One — own the content cadence. Daily, weekly, or whatever the platform demands. The press function does not work on quarterly campaign timelines. It works on continuous publication.
Two — build the owned channel before the earned channel. The newsletter, the YouTube channel, the LinkedIn presence. The owned audience produces the inbound that the earned media follows. Reversing the order does not work.
Three — write for retrieval. The same posture that produces AI citations produces press coverage. Substance, specifics, names, numbers. Journalists and AI engines reward the same content. The press release does not survive either filter.

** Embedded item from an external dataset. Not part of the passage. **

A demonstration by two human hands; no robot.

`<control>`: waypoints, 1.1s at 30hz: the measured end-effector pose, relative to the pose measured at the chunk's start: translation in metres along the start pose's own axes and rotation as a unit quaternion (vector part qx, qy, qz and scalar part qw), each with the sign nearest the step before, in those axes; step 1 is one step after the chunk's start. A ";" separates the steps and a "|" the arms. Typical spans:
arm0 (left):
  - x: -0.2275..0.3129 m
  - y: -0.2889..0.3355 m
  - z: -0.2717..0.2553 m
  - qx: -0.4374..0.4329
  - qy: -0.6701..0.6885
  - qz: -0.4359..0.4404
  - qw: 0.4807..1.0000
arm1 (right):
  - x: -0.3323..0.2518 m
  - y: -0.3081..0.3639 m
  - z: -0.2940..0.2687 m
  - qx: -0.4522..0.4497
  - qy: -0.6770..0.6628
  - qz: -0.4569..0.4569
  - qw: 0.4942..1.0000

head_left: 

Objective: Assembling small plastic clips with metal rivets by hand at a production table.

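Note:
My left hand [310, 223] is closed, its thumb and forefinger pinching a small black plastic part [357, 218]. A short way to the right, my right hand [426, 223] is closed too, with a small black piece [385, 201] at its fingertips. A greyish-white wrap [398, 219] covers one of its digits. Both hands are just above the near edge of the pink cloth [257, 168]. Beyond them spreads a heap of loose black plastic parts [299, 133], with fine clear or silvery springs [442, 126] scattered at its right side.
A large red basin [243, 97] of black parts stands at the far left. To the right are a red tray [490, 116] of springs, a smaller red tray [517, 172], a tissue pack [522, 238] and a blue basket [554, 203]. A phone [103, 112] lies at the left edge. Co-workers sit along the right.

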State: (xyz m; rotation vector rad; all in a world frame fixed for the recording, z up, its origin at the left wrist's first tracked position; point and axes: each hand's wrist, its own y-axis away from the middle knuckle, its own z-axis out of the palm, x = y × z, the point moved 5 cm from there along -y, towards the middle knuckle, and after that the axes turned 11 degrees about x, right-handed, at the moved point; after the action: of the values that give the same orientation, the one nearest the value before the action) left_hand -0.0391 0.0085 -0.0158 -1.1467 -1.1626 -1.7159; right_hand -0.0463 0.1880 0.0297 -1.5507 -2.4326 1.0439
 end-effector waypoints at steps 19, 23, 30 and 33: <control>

Four — accept that the build takes years. Welsh, Sanchez, Hormozi, and Bloom all spent multiple years producing content before the inbound press function turned on. The brands that want the outcome in a quarter are buying snake oil. The brands that build for a five-year horizon get the compounding result.
The PR firm question
This does not mean PR firms are obsolete. Brands at scale, in regulated categories, with complex stakeholder maps, with crisis exposure — they need professional communications counsel. What they do not need is the press-pitch function the traditional agency was built to deliver. That function has been disintermediated by creators who built their own.
The next generation of PR firm is built around AI Visibility, Citation Share, and the citation-grade content production that produces both. The work is closer to product strategy than press release writing. The deliverable is share of voice inside the AI engines, not clips in a coverage report.
The creator-led PR model is not anti-agency. It is post-agency. The brands that adapt to it build pipeline the traditional press machine could never deliver. The brands that do not will keep paying retainers for a function the market has already moved past.